Modern code-based sites usually use a framework or static site generator (Astro, Next.js, Eleventy, Hugo, Gatsby, SvelteKit, etc.) rather than hand-writing every HTML file.

Common stacks

  • Pure static HTML/CSS/JS, smallest, simplest sites
  • Static site generator + Markdown, Astro + Markdown, Hugo + Markdown, Eleventy + Nunjucks
  • JavaScript framework with static export, Next.js, Nuxt, SvelteKit, Astro
  • Server-rendered framework, Rails, Django, Laravel, Phoenix
  • Headless CMS + static front-end, Contentful or Sanity feeding a static generator

Code-based does not imply any specific framework, language, or rendering model.

Code-based vs CMS-built sites

AspectCode-basedCMS-built
Where the site livesGit repository (portable)Platform database (often portable in part)
Editing modelCode editor, optionally with a CMS layered onVisual editor, often WYSIWYG
Customization ceilingLimited only by what code can doLimited to what the platform supports
Editor accessibility for non-developersLower without additional toolingHigher
Performance ceilingTypically high; controlled by the developerSet by platform architecture
Setup effortHigherLower
Recurring costHosting only (often low)Subscription to platform
Lock-inLowVaries, often high on hosted platforms

Both approaches can produce excellent sites; the right fit depends on team capacity, budget, and how the site is expected to evolve.

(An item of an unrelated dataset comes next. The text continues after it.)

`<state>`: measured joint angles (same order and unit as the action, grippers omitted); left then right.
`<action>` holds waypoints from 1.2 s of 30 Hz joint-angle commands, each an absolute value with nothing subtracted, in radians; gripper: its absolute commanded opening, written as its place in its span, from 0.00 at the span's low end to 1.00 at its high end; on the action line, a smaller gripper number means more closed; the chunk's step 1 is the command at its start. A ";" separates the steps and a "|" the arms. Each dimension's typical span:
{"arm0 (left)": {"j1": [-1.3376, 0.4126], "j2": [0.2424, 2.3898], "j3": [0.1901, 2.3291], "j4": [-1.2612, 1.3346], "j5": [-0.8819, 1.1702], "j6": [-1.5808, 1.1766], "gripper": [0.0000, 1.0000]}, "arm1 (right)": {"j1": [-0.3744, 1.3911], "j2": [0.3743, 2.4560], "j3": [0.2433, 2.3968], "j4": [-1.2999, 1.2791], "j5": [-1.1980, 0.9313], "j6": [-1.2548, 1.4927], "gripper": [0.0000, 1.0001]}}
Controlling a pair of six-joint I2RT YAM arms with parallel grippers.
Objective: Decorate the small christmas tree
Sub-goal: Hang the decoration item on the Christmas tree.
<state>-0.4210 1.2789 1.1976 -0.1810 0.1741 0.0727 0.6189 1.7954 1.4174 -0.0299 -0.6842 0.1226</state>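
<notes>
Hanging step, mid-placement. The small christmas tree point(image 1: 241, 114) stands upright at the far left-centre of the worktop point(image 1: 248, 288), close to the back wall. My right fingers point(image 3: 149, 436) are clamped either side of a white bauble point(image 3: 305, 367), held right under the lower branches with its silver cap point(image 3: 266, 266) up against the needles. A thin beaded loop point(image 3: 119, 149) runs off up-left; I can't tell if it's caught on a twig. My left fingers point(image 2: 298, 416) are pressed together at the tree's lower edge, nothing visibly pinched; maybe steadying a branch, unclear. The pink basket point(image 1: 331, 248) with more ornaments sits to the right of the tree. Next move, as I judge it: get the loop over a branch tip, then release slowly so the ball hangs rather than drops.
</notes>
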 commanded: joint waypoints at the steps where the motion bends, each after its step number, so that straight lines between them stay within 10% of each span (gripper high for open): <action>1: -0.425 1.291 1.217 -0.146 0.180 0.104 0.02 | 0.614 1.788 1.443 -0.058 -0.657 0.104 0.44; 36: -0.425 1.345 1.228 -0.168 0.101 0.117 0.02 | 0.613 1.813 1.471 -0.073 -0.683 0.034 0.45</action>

Common reasons to choose code-based

  • Performance requirements that exceed what hosted CMS platforms can deliver
  • Need for custom integrations or non-standard functionality
  • Desire to avoid recurring platform fees over the site’s lifetime
  • Concern about portability and data ownership
  • Existing developer capacity or willingness to hire one

Common reasons to choose a CMS

  • No developer involvement available, now or ongoing
  • Editing autonomy for non-technical staff is the top priority
  • Tight budget for initial build (some CMS platforms have lower setup cost)
  • Site requires features the CMS provides out of the box (membership, ecommerce templates, scheduling)

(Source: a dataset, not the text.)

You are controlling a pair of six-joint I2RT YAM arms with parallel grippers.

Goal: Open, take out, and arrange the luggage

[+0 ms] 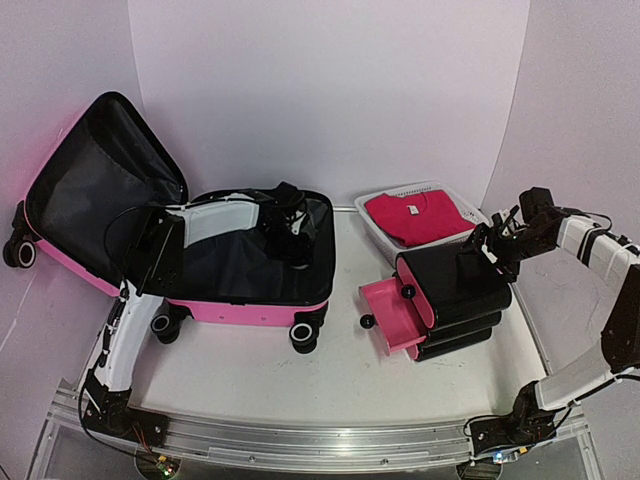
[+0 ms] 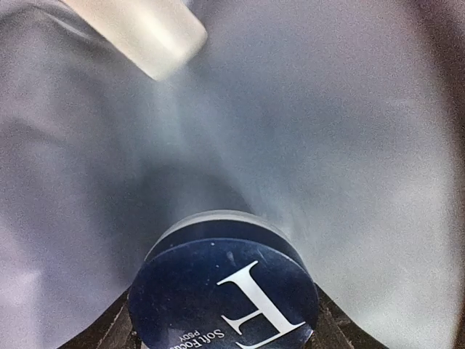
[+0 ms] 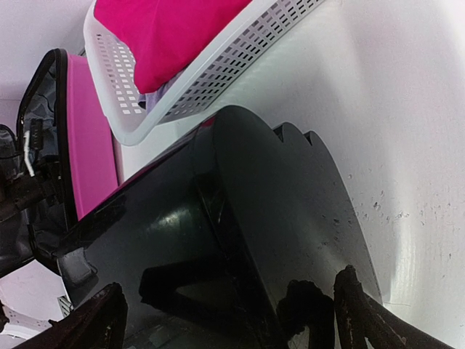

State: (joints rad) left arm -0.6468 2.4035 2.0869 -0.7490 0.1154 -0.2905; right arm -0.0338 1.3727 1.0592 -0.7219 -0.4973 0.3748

Editing experience on code-based sites

Several patterns make code-based sites editable by non-developers:

  • Markdown files in the repo edited via a Git-aware tool (Forestry, Tina, Decap, GitHub web editor)
  • Headless CMS providing a familiar editor that the static site reads from at build time
  • Visual editing layers like Tina that overlay editing on a code-based site
  • Form-based admin panels generated from the content schema

Common misconceptions

  • “Code-based means no editor.” Code-based sites can have rich editorial workflows; the editor is just decoupled from the runtime.
  • “Code-based requires constant developer work.” Day-to-day content changes can be handled without a developer; structural changes do require code work.
  • “Code-based is always cheaper.” Initial build cost is often higher than a templated CMS site; recurring cost is usually lower.